TASK OBJECTIVE:
Starting with the first line of the records, write out each line exactly until you have included the line containing "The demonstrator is".

EXCERPTED RECORDS:

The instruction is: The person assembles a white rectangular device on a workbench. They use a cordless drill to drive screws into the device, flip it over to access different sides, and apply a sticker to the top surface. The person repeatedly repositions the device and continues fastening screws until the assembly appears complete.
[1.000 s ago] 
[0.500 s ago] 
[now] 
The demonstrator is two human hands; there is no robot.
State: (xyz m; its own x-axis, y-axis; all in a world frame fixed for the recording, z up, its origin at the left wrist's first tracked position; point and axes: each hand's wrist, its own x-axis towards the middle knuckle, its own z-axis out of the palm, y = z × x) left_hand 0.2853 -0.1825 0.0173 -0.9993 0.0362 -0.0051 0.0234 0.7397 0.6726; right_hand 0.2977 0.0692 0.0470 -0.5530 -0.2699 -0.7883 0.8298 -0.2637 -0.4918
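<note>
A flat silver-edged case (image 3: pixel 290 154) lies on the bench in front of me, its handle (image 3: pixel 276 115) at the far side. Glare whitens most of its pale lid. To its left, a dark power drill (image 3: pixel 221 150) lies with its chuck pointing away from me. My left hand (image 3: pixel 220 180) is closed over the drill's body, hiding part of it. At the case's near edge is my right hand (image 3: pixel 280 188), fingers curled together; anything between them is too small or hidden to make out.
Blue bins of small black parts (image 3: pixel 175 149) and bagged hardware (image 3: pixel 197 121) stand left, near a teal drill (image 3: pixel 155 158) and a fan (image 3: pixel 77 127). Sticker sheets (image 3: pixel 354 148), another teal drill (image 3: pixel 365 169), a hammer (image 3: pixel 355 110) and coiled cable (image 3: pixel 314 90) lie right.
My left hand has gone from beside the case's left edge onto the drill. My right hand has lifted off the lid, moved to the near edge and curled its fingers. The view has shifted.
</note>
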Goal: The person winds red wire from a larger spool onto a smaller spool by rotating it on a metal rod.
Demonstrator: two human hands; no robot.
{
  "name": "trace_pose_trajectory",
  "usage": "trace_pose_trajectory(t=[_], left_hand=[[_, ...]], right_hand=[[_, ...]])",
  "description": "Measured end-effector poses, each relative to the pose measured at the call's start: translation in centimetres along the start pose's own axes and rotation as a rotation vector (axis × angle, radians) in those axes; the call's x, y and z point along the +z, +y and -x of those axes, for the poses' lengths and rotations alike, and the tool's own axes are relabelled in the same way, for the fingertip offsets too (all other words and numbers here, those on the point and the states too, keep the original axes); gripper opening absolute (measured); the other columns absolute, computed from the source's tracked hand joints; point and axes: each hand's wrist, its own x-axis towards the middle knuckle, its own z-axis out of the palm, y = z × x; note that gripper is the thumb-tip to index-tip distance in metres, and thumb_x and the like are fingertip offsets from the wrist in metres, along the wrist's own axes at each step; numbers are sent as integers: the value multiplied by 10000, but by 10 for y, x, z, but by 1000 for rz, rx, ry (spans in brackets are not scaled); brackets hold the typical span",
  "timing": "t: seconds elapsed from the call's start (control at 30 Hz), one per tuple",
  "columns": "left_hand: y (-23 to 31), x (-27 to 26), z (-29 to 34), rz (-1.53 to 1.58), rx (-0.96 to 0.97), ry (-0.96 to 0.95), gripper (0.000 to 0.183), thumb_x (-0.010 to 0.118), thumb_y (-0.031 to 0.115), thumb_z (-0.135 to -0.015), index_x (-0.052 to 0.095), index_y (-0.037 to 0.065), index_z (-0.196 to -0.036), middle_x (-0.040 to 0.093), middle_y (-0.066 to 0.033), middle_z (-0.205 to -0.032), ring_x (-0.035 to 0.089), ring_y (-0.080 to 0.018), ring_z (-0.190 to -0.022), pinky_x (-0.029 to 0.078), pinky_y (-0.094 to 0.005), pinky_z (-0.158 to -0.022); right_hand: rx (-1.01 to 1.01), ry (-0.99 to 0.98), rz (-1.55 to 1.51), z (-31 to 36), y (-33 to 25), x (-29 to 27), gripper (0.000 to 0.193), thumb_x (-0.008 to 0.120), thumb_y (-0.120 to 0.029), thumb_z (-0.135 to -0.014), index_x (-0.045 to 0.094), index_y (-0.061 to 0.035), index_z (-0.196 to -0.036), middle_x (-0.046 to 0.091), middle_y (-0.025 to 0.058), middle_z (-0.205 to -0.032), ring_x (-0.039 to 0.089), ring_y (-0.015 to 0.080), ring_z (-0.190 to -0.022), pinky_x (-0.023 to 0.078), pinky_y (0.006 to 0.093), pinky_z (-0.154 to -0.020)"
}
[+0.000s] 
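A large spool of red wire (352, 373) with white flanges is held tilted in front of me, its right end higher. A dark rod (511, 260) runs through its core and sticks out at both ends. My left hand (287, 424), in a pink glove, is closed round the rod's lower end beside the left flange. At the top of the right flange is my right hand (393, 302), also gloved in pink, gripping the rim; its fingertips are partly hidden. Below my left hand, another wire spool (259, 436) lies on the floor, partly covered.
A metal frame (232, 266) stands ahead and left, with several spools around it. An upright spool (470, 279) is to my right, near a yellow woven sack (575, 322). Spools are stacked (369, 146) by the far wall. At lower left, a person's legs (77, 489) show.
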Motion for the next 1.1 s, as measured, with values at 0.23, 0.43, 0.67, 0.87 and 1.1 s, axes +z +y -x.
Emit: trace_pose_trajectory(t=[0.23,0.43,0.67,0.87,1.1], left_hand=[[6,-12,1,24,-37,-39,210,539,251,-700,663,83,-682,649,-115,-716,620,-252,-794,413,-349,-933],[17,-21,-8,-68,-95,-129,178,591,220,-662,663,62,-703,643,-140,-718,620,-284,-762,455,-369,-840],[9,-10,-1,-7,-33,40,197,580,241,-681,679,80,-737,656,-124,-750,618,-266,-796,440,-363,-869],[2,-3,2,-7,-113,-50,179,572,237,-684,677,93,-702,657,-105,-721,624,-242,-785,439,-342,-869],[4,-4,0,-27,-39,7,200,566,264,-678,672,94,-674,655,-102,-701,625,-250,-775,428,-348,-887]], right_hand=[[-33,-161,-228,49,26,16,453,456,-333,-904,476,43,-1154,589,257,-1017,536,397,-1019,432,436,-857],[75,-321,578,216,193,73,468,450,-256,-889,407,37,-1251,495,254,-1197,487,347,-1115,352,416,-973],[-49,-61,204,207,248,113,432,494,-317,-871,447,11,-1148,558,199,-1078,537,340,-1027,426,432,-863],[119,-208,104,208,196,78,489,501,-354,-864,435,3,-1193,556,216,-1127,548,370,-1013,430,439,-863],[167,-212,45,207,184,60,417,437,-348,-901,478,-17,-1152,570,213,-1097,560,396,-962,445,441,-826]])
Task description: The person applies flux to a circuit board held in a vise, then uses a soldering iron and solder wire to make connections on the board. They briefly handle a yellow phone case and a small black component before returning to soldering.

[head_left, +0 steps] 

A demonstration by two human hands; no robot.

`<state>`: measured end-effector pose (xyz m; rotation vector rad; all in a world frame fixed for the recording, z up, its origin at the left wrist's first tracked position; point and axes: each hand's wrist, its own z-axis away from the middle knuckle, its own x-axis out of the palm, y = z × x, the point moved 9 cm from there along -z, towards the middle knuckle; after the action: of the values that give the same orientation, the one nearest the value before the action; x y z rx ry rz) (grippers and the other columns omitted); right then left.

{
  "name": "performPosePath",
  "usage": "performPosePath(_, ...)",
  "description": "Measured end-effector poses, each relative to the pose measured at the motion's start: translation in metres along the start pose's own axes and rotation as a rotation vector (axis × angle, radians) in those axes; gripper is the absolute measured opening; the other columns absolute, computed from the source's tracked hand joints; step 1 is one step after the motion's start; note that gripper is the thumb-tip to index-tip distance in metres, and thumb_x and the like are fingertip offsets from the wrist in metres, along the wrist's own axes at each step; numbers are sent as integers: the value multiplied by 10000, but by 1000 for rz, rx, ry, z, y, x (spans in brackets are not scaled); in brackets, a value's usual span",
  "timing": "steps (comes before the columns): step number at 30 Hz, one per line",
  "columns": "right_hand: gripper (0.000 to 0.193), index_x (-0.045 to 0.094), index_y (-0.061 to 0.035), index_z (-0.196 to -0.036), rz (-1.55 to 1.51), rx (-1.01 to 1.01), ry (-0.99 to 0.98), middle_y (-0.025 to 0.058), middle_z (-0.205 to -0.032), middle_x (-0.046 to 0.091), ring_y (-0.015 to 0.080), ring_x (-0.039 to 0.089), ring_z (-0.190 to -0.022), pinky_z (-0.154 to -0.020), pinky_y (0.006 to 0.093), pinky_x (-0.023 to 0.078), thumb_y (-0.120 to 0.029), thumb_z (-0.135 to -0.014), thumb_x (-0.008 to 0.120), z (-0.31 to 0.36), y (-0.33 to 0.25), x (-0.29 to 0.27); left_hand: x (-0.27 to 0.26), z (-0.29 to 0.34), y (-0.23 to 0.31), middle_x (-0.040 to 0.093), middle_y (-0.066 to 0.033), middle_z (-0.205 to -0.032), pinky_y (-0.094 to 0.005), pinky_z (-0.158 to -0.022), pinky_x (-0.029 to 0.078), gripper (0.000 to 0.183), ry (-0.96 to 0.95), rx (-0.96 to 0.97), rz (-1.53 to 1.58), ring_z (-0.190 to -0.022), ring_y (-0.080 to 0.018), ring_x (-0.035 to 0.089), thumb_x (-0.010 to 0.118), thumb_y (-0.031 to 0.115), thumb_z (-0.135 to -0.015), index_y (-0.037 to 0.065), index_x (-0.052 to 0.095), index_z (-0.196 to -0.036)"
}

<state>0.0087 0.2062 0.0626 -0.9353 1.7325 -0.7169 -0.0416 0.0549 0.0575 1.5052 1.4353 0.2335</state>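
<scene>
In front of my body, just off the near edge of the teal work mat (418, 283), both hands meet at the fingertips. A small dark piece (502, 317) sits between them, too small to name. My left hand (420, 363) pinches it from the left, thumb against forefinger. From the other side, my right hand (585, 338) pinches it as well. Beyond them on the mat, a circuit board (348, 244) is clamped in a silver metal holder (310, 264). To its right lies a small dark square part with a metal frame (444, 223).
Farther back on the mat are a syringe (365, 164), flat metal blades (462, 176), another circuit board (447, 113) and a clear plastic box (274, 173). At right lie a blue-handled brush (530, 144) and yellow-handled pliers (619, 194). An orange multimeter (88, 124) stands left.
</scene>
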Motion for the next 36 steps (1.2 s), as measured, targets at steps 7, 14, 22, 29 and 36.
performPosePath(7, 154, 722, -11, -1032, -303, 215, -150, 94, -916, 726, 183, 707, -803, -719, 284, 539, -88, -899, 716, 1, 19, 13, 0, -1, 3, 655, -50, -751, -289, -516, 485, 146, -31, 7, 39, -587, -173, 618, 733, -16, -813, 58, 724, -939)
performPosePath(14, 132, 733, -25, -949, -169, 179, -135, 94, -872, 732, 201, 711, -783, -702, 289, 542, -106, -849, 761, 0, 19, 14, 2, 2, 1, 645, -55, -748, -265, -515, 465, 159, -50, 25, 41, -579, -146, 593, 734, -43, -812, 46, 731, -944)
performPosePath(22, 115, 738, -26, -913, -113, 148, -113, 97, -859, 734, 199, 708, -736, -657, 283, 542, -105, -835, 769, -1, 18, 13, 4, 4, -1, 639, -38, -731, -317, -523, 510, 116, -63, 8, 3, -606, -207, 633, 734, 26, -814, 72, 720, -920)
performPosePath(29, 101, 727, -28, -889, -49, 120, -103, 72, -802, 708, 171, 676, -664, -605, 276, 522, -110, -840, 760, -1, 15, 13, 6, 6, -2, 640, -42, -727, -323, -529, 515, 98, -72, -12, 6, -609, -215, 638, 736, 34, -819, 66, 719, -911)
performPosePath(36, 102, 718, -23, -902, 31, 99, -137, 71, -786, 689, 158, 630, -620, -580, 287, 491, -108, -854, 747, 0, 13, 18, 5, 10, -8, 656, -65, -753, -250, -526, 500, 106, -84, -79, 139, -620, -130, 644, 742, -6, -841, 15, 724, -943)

RESPONSE BOX:
The instruction is: The person assembles a white rectangular device on a workbench. They use a cordless drill to drive screws into the device, flip it over to access different sides, and apply a sticker to the top surface. The person repeatedly repositions the device and continues fastening screws until the assembly appears complete.
[1.000 s ago] 
[0.500 s ago] 
[now] 
The demonstrator is two human hands; there is no robot.

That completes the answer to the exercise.